Master URL Select the master URL for the cluster. The following two master URLs are supported: 
  • Yarn-Cluster: runs the driver program as a thread of the yarn application master (one of the node managers in the cluster). This option is similar to the way MapReduce works.
  • Yarn-Client: runs the driver program on the yarn client. Tasks are still executing in the node managers of the YARN cluster.
Type

Select the file type of your Spark job to be submitted. Your job can be written in Java, Scala, or Python. The fields displayed in the Files tab depend on what language option you select.

Python support on Windows requires Spark version 1.5.2 or higher.

Enable Blocking Select blocking to have the Spark Submit entry wait until the Spark job finishes running. If this option is not selected, the Spark Submit entry proceeds with its execution once the Spark job is submitted for execution. Blocking is enabled by default.

We support the yarn-cluster and yarn-client modes. Descriptions of the modes can be found in the following site:

If you have configured your Hadoop Cluster and Spark for Kerberos, a valid Kerberos ticket must already be in the ticket cache area on your client machine before you launch and submit the Spark Submit job.

Options

The Spark Submit entry features several tabs with fields. Each tab is described below.

Files Tab

The fields of this tab depend on whether you set the Spark job Type to Java or Scala or Python.

Spark Submit - File Tab - Java and Scala Type              Spark Submit - File Tab - Python Type

Java or Scala

If you select Java or Scala as the file Type, the Files tab will contain the following options:

Option Description
Class Optionally, specify the entry point for your application.
Application Jar Specify the main file of the Spark job you are submitting. It is a path to a bundled jar including your application and all dependencies. The URL must be globally visible inside of your cluster, for instance, an hdfs:// path or a file:// path that is present on all nodes.
Dependencies Specify the Environment and Path of other packages, bundles, or libraries used as a part of your Spark job.
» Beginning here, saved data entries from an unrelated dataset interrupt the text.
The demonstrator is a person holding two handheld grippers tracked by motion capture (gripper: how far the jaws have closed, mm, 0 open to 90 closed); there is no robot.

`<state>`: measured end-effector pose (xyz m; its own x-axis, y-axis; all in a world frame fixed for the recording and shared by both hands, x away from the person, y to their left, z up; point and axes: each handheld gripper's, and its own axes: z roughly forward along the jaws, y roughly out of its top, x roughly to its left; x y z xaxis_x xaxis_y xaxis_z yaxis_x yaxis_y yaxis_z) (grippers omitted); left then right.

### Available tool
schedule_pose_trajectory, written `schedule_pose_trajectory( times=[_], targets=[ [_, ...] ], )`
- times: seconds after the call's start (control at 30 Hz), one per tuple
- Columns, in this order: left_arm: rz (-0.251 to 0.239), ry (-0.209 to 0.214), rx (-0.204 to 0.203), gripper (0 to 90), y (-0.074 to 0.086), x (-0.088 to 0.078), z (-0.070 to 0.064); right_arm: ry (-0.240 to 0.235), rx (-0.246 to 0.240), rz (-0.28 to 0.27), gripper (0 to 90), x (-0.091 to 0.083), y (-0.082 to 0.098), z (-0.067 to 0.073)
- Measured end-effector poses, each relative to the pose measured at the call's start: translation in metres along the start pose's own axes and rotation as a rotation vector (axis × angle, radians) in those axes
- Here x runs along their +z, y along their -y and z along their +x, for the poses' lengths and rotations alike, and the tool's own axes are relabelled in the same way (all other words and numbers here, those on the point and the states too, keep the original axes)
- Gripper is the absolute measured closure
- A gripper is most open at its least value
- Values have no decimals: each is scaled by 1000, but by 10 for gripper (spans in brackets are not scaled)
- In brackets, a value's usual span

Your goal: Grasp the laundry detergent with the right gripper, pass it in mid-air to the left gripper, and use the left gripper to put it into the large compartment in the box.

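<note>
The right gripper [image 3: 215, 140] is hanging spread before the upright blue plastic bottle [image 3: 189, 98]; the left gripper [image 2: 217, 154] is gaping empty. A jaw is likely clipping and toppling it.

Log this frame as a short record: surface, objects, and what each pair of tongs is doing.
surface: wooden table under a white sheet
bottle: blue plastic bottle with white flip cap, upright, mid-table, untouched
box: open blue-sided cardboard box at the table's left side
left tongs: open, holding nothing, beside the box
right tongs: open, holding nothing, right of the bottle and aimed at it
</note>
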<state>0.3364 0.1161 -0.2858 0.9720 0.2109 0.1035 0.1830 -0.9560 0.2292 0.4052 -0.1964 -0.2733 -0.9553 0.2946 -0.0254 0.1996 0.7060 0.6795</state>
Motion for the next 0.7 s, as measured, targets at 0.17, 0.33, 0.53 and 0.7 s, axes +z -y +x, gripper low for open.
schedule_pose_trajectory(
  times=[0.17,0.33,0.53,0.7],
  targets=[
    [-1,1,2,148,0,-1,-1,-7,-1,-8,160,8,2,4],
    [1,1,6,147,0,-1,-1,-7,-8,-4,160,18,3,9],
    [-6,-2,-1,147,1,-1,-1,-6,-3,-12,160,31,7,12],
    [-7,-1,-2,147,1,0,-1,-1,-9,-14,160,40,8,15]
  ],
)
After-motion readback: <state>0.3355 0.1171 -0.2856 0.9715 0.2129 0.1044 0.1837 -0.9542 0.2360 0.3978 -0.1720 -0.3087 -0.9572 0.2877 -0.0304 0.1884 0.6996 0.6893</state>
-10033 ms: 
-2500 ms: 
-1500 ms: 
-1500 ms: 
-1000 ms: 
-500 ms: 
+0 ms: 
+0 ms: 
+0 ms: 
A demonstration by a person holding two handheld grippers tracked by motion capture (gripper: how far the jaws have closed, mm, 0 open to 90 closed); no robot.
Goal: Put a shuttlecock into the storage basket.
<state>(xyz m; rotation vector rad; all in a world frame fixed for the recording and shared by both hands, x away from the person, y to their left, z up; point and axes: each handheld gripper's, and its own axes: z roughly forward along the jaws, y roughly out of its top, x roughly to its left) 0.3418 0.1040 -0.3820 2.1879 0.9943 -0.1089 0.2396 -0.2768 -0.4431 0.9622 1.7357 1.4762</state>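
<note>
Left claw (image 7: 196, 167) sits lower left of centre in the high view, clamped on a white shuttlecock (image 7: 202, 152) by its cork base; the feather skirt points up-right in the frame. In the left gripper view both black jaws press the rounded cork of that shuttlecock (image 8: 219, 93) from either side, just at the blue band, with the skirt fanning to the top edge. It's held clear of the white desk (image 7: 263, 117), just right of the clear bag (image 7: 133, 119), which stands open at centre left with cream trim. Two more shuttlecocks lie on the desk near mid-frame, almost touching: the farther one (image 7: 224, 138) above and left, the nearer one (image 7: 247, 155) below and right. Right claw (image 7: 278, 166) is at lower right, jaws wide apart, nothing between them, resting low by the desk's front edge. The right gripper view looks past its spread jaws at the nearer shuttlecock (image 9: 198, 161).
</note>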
Environment defines whether these dependencies are Local to your machine or Static on the cluster or the web.

Python

If you select Python as the file Type, the Files tab will contain the following options:

Option Description
Py File Specify the main Python file of the Spark job you are submitting.
Dependencies Specify the Environment and Path of other packages, bundles, or libraries used as a part of your Spark job. Environment defines whether these dependencies are Local to your machine or Static on the cluster or the web.

Arguments Tab

Spark Submit - Arguments Tab

Enter the following information to pass arguments to the Spark job:

Option Description
Arguments Specify and arguments passed to your main Java class, Scala class, or Python Py file through the text box provided.

Options Tab

Spark Submit - Options Tab

Enter the following information to adjust the amount of memory used or define optional parameters:

Option Description
Executor Memory Specify the amount of memory to use per executor process. Use the JVM format (for example, 512m2g).
Driver Memory Specify the amount of memory to use per driver. Use the JVM format (for example, 512m2g).
Utility Parameters Specify Name and Value of optional Spark configuration parameters associated with the spark-defaults.conf file.